Britain's antipathy towards state funding of capital projects led it to pull out of the FLA project after the initial study, leaving BAe to fund its own participation. BAe argues that without government support its own role in the development and production phases of the project would be put in jeopardy.

BAe had offered the Government a refurbishment deal for its existing military transport plane fleet provided it chose the FLA, but Mr Rifkind said yesterday that this would "provide poor value for money."

Some 7,500 UK jobs would be safeguarded by the FLA decision, BAe estimates. The company has already shed 750 jobs this year at its Airbus division at Bristol and Chester.

The plight of the European aerospace industry was demonstrated again yesterday when the German partner in the FLA project, Dasa's Deutsche Airbus, said it was cutting 3,000 jobs by the end of 1997.

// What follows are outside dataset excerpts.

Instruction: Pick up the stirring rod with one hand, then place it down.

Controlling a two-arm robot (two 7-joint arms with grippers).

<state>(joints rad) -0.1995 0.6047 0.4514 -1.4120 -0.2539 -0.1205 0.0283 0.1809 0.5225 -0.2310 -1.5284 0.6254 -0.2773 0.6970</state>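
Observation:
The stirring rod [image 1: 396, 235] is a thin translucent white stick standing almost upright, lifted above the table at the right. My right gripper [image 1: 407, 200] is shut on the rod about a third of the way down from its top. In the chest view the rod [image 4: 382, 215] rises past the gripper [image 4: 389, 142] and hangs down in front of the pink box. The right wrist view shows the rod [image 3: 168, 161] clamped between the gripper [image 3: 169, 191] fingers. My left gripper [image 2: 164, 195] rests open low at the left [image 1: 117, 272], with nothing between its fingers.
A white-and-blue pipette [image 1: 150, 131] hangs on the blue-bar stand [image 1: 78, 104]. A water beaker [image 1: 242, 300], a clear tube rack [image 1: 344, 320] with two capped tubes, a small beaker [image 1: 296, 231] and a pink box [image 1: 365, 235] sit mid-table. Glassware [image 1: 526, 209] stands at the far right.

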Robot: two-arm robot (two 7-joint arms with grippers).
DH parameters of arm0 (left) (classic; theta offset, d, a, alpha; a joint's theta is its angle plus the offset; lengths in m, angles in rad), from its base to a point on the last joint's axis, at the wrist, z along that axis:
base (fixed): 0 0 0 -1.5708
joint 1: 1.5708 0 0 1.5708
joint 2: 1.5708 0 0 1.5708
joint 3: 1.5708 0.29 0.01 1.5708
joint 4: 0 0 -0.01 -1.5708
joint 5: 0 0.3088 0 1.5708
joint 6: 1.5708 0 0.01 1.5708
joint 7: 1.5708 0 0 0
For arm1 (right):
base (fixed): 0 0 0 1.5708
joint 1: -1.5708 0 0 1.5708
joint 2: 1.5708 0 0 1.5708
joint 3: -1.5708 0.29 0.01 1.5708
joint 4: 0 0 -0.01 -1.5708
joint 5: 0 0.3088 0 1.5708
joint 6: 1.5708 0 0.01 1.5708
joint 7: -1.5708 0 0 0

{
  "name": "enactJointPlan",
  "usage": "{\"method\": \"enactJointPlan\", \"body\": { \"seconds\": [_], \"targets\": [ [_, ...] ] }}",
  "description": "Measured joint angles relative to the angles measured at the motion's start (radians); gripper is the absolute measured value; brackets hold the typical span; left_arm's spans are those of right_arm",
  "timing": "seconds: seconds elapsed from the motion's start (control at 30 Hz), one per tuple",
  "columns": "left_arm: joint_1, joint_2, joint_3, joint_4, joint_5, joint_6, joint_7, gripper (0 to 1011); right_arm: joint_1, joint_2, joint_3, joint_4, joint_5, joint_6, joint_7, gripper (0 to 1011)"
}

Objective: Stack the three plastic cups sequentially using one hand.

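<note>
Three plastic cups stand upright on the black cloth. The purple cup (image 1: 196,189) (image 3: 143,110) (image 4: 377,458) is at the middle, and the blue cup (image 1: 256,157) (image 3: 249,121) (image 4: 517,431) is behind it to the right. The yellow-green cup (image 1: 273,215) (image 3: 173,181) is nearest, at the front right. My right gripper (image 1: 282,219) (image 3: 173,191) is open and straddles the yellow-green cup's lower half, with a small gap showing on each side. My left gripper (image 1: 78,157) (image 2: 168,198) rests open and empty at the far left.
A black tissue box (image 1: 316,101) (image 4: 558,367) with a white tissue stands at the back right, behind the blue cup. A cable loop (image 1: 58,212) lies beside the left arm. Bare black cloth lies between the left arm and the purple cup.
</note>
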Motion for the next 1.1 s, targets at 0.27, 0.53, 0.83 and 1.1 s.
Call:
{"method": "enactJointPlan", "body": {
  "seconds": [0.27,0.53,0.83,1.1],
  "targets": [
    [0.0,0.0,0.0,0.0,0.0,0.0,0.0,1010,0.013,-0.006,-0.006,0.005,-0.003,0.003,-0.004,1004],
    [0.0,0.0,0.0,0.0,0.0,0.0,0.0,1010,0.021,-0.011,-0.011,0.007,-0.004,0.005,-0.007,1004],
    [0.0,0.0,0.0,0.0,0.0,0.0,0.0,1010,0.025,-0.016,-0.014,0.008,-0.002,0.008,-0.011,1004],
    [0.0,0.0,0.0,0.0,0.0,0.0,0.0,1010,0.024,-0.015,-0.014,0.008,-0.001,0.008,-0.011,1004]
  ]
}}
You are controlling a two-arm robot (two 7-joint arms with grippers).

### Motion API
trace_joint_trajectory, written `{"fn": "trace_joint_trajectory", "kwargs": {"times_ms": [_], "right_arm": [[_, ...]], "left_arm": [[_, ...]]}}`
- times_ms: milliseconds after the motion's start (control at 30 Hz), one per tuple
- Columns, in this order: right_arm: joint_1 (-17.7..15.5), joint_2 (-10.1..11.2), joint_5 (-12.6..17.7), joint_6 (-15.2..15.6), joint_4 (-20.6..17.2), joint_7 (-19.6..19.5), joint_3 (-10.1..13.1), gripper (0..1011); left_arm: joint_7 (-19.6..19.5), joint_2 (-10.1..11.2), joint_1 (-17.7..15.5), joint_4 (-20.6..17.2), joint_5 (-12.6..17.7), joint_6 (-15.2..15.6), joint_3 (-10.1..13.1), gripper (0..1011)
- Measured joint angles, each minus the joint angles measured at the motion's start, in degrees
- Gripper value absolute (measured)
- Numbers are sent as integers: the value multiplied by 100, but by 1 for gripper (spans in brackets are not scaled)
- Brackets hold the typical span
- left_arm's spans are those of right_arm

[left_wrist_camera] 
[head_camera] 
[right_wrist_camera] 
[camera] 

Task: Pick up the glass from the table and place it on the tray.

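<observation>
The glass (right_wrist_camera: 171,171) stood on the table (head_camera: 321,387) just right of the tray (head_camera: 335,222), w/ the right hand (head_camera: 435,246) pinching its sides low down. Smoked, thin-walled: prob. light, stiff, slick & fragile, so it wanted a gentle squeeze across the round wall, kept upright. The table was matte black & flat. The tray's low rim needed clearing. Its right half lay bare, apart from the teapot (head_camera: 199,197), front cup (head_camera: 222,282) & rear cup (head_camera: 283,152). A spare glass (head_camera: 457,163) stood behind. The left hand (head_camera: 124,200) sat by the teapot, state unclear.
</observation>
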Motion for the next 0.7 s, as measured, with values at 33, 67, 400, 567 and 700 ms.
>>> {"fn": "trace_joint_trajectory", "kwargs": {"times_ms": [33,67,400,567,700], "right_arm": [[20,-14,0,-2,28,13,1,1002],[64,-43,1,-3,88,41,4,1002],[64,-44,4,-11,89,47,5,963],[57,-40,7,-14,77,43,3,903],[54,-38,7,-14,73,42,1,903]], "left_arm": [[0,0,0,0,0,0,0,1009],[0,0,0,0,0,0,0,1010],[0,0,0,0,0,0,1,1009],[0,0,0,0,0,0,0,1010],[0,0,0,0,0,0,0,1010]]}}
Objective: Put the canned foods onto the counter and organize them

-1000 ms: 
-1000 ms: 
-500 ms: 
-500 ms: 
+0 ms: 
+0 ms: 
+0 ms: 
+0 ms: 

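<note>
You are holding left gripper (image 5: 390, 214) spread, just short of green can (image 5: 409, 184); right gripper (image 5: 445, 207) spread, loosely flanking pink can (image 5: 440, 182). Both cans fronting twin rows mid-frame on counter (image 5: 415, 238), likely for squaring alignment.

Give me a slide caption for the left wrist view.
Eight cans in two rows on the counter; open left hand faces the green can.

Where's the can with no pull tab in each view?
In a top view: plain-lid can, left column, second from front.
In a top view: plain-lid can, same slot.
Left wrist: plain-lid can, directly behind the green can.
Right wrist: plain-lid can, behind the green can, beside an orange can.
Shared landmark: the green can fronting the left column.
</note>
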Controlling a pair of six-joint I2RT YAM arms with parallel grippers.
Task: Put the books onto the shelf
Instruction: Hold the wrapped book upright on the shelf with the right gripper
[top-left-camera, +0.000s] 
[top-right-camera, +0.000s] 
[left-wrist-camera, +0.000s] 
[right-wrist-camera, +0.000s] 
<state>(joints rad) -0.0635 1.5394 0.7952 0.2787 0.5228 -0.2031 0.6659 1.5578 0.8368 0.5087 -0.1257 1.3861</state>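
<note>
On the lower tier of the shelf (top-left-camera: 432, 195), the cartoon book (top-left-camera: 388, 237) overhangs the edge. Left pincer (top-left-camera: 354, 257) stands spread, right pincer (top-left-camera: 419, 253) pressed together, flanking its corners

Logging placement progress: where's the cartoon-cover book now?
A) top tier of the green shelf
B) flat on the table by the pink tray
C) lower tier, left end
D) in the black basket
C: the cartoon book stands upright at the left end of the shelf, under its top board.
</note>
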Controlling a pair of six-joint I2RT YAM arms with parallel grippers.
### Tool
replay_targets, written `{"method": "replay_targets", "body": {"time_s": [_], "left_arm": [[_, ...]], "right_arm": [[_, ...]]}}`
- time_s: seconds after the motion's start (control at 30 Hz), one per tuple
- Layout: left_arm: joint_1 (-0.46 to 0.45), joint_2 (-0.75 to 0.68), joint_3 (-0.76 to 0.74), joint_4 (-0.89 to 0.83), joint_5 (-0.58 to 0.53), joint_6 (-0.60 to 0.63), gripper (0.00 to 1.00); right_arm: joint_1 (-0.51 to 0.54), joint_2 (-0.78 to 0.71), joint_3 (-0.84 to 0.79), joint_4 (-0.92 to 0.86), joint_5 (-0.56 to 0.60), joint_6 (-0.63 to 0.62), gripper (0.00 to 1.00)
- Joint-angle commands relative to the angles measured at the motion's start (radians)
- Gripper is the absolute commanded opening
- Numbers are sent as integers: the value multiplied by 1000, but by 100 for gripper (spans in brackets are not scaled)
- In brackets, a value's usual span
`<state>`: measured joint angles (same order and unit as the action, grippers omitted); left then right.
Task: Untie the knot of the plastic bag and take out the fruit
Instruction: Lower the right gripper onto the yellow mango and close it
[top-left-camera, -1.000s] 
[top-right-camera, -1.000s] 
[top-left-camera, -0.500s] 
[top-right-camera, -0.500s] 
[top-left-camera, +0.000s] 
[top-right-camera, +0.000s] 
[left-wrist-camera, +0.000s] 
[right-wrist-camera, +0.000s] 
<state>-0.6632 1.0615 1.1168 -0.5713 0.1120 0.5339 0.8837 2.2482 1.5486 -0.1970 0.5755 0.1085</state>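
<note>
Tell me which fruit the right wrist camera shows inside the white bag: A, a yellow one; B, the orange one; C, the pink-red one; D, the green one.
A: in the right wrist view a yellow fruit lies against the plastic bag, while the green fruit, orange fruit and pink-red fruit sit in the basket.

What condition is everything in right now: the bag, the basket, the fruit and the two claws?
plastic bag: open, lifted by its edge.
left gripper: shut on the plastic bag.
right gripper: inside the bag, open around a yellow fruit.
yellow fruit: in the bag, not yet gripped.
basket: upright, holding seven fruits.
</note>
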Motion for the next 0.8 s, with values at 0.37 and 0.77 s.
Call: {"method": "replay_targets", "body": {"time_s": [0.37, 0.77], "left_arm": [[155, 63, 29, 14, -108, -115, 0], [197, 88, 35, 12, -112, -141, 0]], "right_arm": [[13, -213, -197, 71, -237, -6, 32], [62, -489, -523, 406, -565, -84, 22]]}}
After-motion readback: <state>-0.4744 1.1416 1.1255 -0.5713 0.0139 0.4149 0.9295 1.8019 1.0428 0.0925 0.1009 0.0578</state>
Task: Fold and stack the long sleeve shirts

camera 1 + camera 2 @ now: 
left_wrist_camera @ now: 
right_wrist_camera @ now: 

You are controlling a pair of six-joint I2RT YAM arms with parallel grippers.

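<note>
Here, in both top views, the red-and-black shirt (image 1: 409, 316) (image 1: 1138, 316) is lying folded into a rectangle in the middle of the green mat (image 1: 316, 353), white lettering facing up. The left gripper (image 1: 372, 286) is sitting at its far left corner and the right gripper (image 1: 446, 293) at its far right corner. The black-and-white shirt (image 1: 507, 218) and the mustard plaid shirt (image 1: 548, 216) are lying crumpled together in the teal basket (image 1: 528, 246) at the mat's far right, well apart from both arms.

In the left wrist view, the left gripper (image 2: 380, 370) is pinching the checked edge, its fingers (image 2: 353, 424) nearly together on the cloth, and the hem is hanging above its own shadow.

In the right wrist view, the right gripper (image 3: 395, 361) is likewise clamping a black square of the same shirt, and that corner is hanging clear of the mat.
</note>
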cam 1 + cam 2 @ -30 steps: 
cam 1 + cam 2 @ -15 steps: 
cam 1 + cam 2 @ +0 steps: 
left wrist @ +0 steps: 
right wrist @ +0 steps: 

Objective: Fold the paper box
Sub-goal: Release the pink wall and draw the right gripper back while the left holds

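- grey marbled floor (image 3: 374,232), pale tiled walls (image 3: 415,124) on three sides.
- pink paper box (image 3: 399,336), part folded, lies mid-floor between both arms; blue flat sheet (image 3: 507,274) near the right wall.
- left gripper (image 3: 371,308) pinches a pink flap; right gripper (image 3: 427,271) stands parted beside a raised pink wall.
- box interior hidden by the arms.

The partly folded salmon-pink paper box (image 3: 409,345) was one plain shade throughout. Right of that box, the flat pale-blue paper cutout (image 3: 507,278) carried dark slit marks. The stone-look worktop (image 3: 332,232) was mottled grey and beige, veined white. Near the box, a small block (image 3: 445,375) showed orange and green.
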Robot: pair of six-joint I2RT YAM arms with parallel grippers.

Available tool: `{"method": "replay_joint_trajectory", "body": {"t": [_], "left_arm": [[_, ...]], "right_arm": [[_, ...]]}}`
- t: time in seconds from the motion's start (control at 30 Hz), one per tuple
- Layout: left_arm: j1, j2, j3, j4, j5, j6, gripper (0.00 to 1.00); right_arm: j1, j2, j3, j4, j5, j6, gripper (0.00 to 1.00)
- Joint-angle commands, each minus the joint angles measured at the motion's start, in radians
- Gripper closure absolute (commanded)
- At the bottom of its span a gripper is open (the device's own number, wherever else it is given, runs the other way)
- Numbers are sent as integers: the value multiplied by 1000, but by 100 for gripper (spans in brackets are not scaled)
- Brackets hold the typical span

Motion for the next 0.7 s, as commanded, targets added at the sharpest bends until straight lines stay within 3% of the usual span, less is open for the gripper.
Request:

Lockheed believes its own contract will safeguard about 3,500 UK jobs. The company has agreed to place contracts to the value of 100 per cent of the order with UK companies. At least 10 per cent of the value of these contracts will be for work directly on the C-130J itself. As a result, 36 UK companies will be participating in the production of C-130J not only for the RAF's order but also for aircraft supplied to other nations.

TI's Dowty Group is building propellors, Marconi is developing some electronics and Lucas is supplying engine components. Westland Aerospace, which will provide engine nacelles from its division on the Isle of Wight, said the deal would provide a £30m order boost in the short term.

But many UK companies will be involved in both projects. Rolls-Royce, through a joint venture with Germany's BMW, is building the engines that are likely to power the FLA. Rolls-Royce is in the process of paying $525m for Allison, the US company that builds engines for Lockheed. "Yesterday's announcement was a major procurement decision that we welcome very much," a spokesman said.

Matra Defense, the French aerospace company, is talking to BAe and GEC over possible collaboration to build a missile for the British government.

Matra, part of the Lagardere Groupe, added that it expects to merge its missiles business with that of BAe after a restructuring during the first half of 1995.